She died a few months later at Penrice Geriatric Unit, after a consultant geronitian did a domicilliary visit and told me straight that there was no way on earth my grandma could remain at home, even if I moved in, or a nurse moved in, or anybloodybody moved in. So we packed a bag and waited for the ambulance to take her up.
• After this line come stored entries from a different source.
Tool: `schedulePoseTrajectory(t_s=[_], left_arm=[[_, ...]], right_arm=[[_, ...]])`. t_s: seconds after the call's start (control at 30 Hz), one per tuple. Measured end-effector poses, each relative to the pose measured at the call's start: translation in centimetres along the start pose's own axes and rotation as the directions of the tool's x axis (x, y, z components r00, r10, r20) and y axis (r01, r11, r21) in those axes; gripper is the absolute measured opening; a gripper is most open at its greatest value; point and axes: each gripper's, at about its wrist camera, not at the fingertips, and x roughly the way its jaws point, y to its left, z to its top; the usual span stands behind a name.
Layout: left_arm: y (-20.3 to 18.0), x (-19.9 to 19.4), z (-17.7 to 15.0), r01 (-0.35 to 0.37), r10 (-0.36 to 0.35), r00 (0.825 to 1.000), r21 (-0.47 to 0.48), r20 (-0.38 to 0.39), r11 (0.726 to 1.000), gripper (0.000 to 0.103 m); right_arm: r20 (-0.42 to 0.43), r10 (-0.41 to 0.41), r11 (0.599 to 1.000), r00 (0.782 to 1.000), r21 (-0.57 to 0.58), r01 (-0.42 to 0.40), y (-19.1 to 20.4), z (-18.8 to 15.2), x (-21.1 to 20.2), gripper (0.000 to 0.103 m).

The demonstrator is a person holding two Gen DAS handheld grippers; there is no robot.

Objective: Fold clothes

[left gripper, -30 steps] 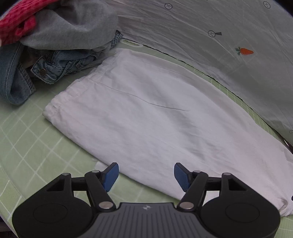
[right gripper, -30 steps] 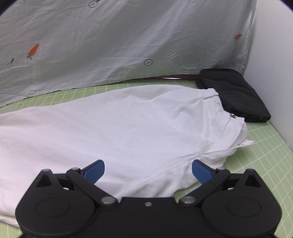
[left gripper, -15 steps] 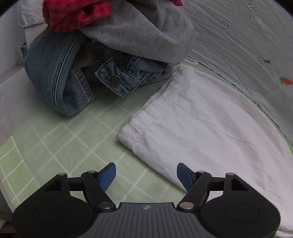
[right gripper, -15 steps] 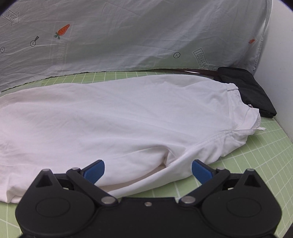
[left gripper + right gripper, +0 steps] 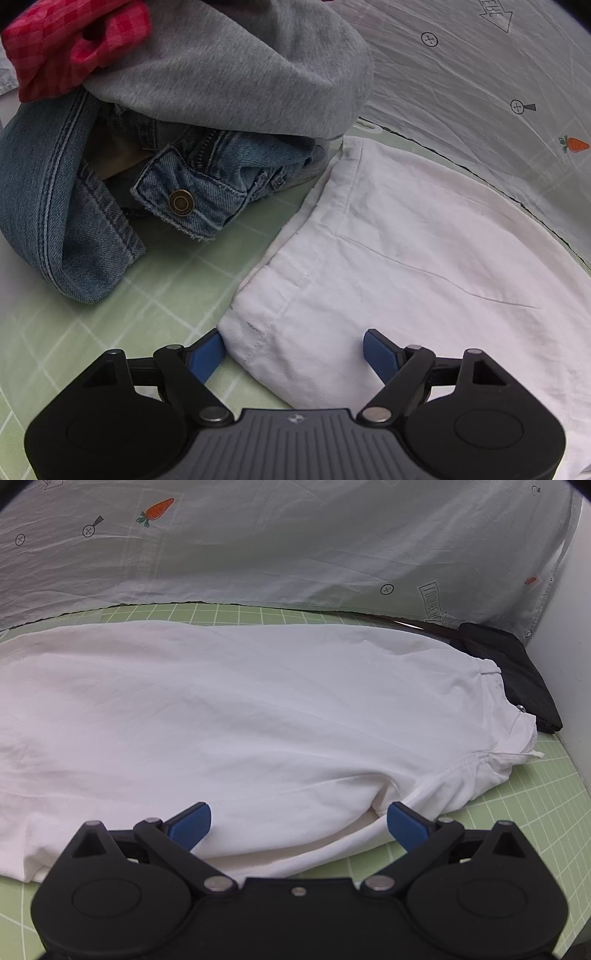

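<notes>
White trousers (image 5: 424, 266) lie flat along the green grid mat (image 5: 155, 295), folded lengthwise. My left gripper (image 5: 294, 354) is open, its jaws straddling the near corner of the hem end. In the right wrist view the trousers (image 5: 240, 716) stretch across the mat (image 5: 535, 805), waistband at the right. My right gripper (image 5: 298, 821) is open over the near folded edge, close to the crotch seam. Neither gripper holds cloth.
A pile of clothes stands at the left: blue denim (image 5: 66, 206), a grey garment (image 5: 240, 66) and red checked cloth (image 5: 70, 44). A folded black garment (image 5: 517, 675) lies at the far right. A pale carrot-print sheet (image 5: 295, 535) hangs behind. A white wall (image 5: 569, 646) bounds the right.
My left gripper has moved forward and left onto the hem corner, nearer the denim pile. My right gripper has moved forward, closer over the trousers' near edge.
</notes>
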Motion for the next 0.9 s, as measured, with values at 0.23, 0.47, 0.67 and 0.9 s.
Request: schedulePoseTrajectory(t_s=[0.23,0.47,0.67,0.9], left_arm=[[-1.8,-0.7,1.1,0.031,-0.033,0.999,0.042,0.036,0.999,0.018],[-7.1,-3.3,2.7,0.158,-0.177,0.980,0.174,0.096,0.972,0.015],[-15.4,-5.6,2.7,0.321,-0.369,0.927,0.367,0.067,0.873,0.015],[-23.7,-6.1,-3.8,0.483,-0.491,0.854,0.613,-0.172,0.625,0.015]], right_arm=[[-0.006,0.020,1.000,1.000,-0.003,-0.020,0.2,0.4,0.7,0.103],[-0.026,0.017,0.996,1.000,0.093,-0.015,-1.7,0.2,1.8,0.103],[-0.026,0.015,0.985,1.000,0.175,-0.010,-3.7,-0.1,2.4,0.103],[-0.036,0.002,0.965,0.999,0.263,0.008,-5.9,-1.3,2.5,0.103]])
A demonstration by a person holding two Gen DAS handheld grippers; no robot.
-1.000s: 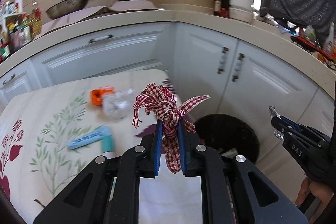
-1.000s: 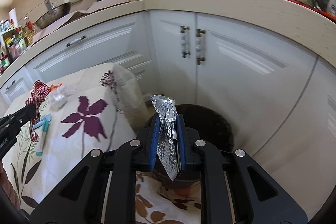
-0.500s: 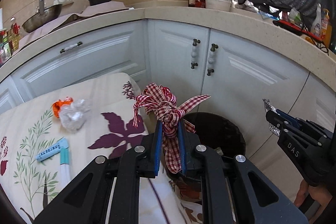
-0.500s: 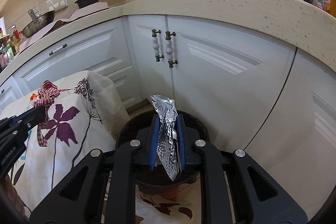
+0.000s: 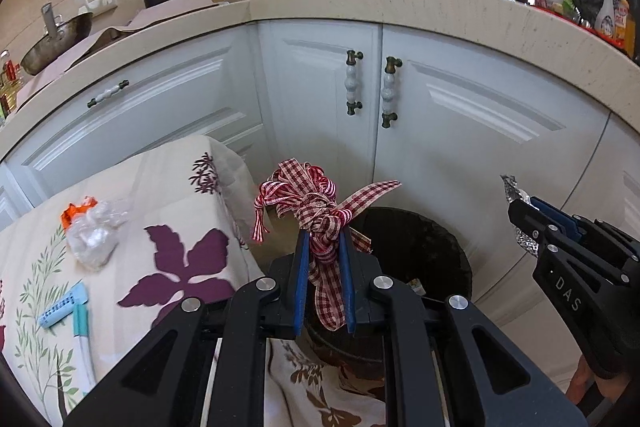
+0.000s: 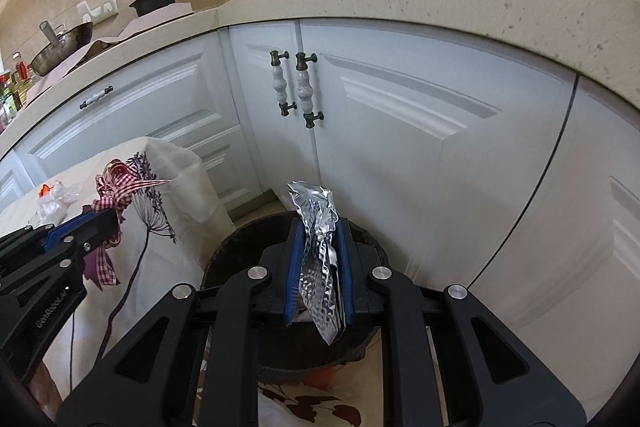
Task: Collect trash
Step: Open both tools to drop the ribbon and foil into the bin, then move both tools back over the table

When it arrived, grandma sat staight up in that chair, looked the ambulanceman in the eye and shouted: 'No!' 'We can't take her if she doesn't want to go,' the head man said to me. 'She'd have to be Sectioned.' No way was I having that, so we concocted a little white lie about taking her back down to City where the handsome Spanish doctor was going to take her stiches out. 'She'll have forgotten all about it when she gets in the ambulance.' the crew said happily. 'But don't come up to see her for at least a couple of weeks. Give her chance to settle.'

Couple weeks later, Hazel (her friend) drove me up there; and Grandma had been transmogrified. Cleaner, quieter, certainly, and thinner. Cared for yes - and very well. But her spirit had already sllipped its anchor. She never spoke again - to either of us. But she wouldn't watch the telly either, and there were none of those awful wee-smelling old folks chairs in that hospital, as far as I remember. Two weeks after that, I got a call to say she had pneumonia, and so I called my father in Cheshire and went up to Snozzle on the train to meet him there. Grandma was unconscious when I got there, and I wished her godspeed for that last journey - the one we all got to make, and make alone. Yes ALONE - no mobiles allowed! Fake boobs (- Jordan/aka Katiewhatsit Mrs PeterPlonker, please take note - ) explode in crematoria, so remember to take yer implants out before you go beyond the velour curtain in your pinky-winky princess-line box...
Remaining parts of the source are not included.